Joie et souffrance, patience et déception, interrogations pour l’avenir et joie du moment présent se mêlent et s’entremêlent au CAMSP. C’est un lieu où je suis plongée au cœur de la fragilité de l’humanité : le différent. Le différent au-delà de l’origine, de la langue, de l’histoire ou des capacités.
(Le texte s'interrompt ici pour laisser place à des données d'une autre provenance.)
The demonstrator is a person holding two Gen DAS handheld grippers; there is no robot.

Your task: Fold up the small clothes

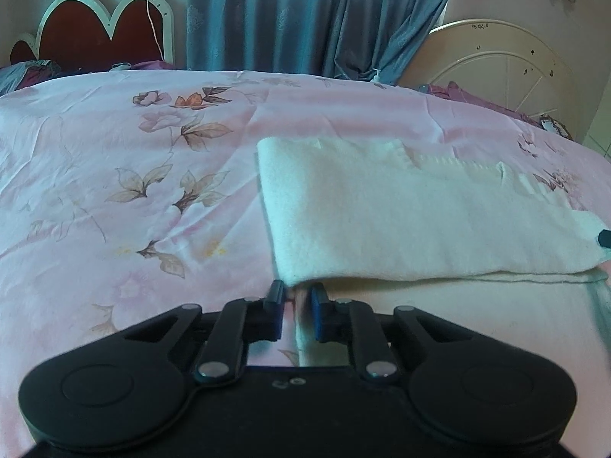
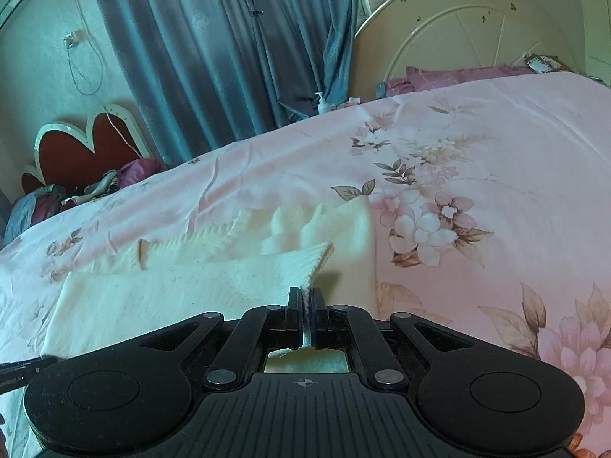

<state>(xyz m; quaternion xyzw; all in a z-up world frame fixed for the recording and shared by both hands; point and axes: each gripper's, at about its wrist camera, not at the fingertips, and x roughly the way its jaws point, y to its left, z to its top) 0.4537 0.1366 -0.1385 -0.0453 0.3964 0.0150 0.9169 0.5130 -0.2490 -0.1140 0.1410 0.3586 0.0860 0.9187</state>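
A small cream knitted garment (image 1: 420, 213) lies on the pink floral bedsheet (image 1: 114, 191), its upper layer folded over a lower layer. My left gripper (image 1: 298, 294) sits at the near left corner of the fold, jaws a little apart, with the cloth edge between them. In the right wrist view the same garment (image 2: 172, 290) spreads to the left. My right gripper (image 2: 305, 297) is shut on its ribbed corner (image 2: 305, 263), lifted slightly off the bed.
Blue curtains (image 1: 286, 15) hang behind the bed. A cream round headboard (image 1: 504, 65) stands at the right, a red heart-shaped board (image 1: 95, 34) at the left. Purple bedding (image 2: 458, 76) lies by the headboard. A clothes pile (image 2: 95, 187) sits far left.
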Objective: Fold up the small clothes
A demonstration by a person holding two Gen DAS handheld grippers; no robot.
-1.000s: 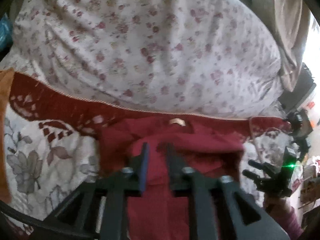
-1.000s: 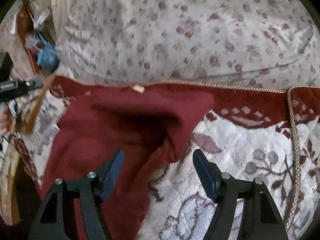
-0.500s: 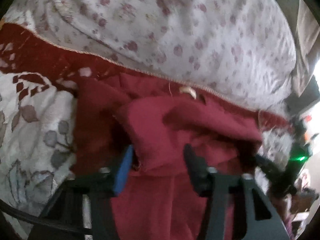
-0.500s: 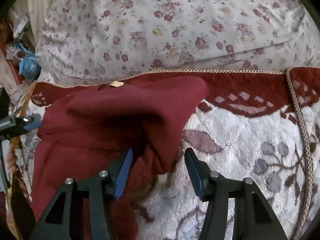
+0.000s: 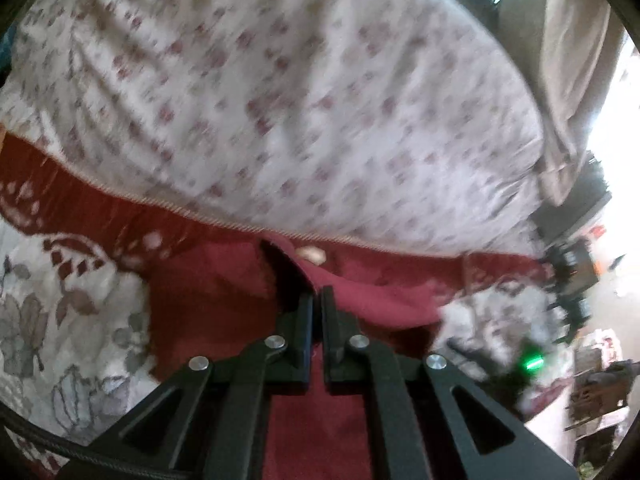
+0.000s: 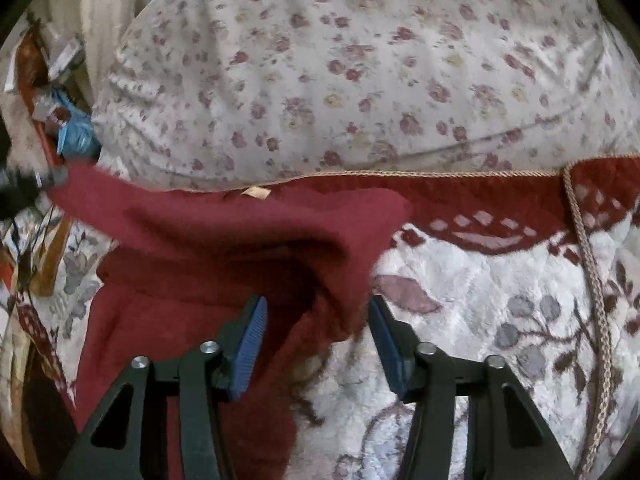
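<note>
A dark red garment (image 5: 224,300) lies rumpled on a patterned blanket, with a beige label (image 5: 312,255) near its far edge. My left gripper (image 5: 316,300) is shut, its black fingers pinching a raised fold of the red cloth. In the right wrist view the same garment (image 6: 224,232) is pulled taut toward the left gripper (image 6: 24,184) at the far left edge. My right gripper (image 6: 316,304) is closing, and a hanging fold of the garment sits between its blue pads (image 6: 252,344) without being pressed. The left wrist view is blurred.
A big floral pillow (image 6: 360,60) fills the back. The white leaf-patterned blanket (image 6: 500,300) has a red border and a braided cord (image 6: 592,264) at the right. A blue bag (image 6: 76,136) and clutter lie at the far left, a beige curtain (image 5: 560,60) at the far right.
The left jaws shut on the garment's fold and drew it up and to the left, stretching the cloth. The right jaws narrowed around the hanging fold.
</note>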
Ce différent lié au handicap ou aux séquelles de la très grande prématurité bouscule les désirs d’efficacité, de beauté, de performance, de ‘normalité’. Il dévoile l’essentiel de la dignité de la vie humaine : aimer et être aimé au cœur de nos fragilités et de nos potentialités si petites soient-elles aux yeux de l’homme. Quel beau lieu où la vie se dit, où la vie se lit, où la vie se vit!

 

 

 

Nouveau lieu de mission … et nouveau lieu d’habitation. Depuis le mois de septembre, Je suis revenue  à Pantin. Les déménagements maintiennent la capacité de se détacher et de s’ouvrir au re-nouveau ! Voici ma ‘nouvelle’ adresse ou plutôt mon ‘adresse actuelle’ : 5 cité des Foyers 93500 Pantin. La maison est ouverte !!!

 

 

 

Avec ces quelques lignes, je vous souhaite une belle année 2017 remplie de petits cadeaux précieux qui se découvriront jour après jour !!